• **Task item**
Output, exactly and alone, the lines from the one containing "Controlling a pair" through the last line of the material below, both ends included.
*** Dataset section Section Begins ***
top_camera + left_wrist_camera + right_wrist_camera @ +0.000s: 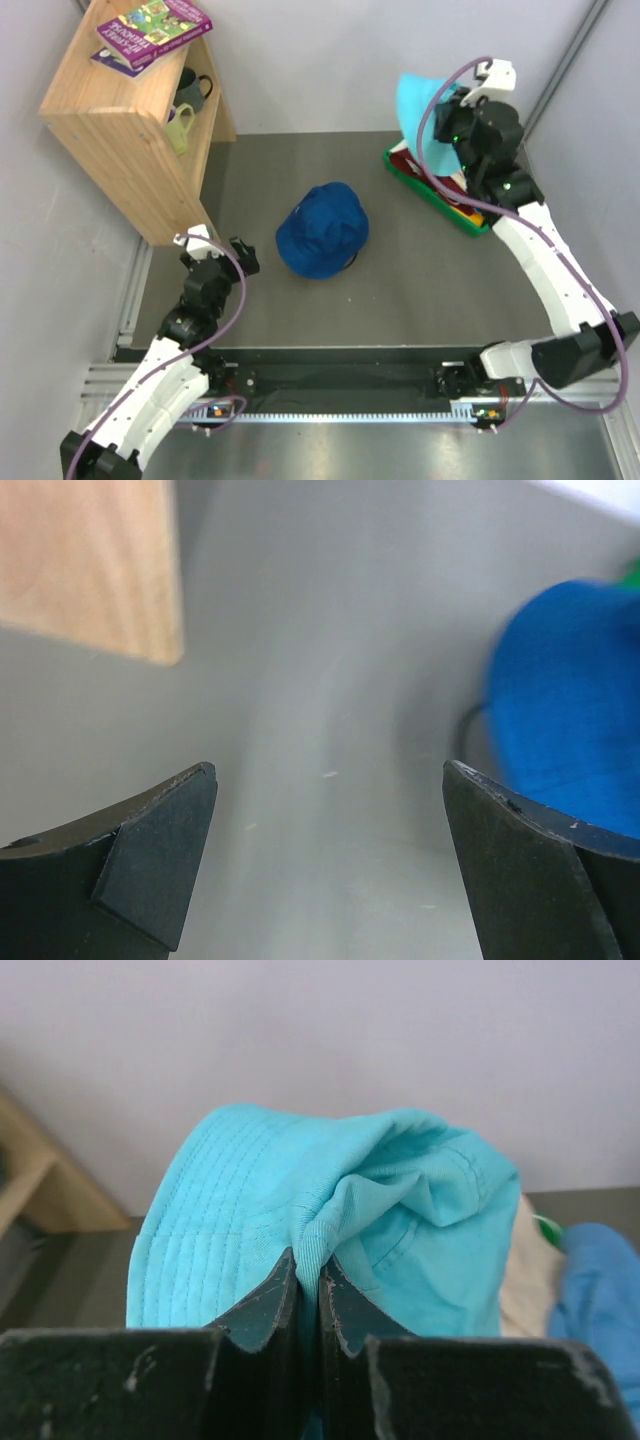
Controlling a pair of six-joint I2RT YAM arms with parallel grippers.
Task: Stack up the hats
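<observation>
Desk point(400, 290), seen from above. All bearings are taken from the blue hat point(323, 230).

- Left gripper point(220, 246): nearer than the blue hat and to its left, low over the desk, not touching it. Jaws spread wide, nothing between them. Its wrist camera shows bare desk between the fingers point(160, 850), with the blue hat point(570, 700) at the right edge of that view, blurred.
- Blue hat: alone on the desk at about mid-depth, crown up, brim flopped round it. Neither gripper touches it.
- Green tray point(432, 197): right of the blue hat and a little farther back, well apart from it, set at an angle. Bits of white, red and yellow cloth show in it under the right arm; I cannot sort them into separate hats from above.
- Right gripper point(452, 118): farther back and right of the blue hat, above the tray. Jaws pinched almost together on a fold of the teal hat point(300, 1190). From above, the teal hat point(415, 105) hangs raised over the tray's far end.
- Beige hat point(520, 1270): just behind the teal one in the right wrist view, mostly hidden.
- Wooden shelf point(130, 130): far left of the blue hat, against the wall. Books point(150, 30) on top, mugs point(188, 105) inside.
</observation>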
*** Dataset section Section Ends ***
• **Expected answer**
Controlling a pair of six-joint I2RT YAM arms with parallel grippers.
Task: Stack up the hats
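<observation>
Desk point(400, 290), seen from above. All bearings are taken from the blue hat point(323, 230).

- Left gripper point(220, 246): nearer than the blue hat and to its left, low over the desk, not touching it. Jaws spread wide, nothing between them. Its wrist camera shows bare desk between the fingers point(160, 850), with the blue hat point(570, 700) at the right edge of that view, blurred.
- Blue hat: alone on the desk at about mid-depth, crown up, brim flopped round it. Neither gripper touches it.
- Green tray point(432, 197): right of the blue hat and a little farther back, well apart from it, set at an angle. Bits of white, red and yellow cloth show in it under the right arm; I cannot sort them into separate hats from above.
- Right gripper point(452, 118): farther back and right of the blue hat, above the tray. Jaws pinched almost together on a fold of the teal hat point(300, 1190). From above, the teal hat point(415, 105) hangs raised over the tray's far end.
- Beige hat point(520, 1270): just behind the teal one in the right wrist view, mostly hidden.
- Wooden shelf point(130, 130): far left of the blue hat, against the wall. Books point(150, 30) on top, mugs point(188, 105) inside.
</observation>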

The exercise is done, with nothing more to add.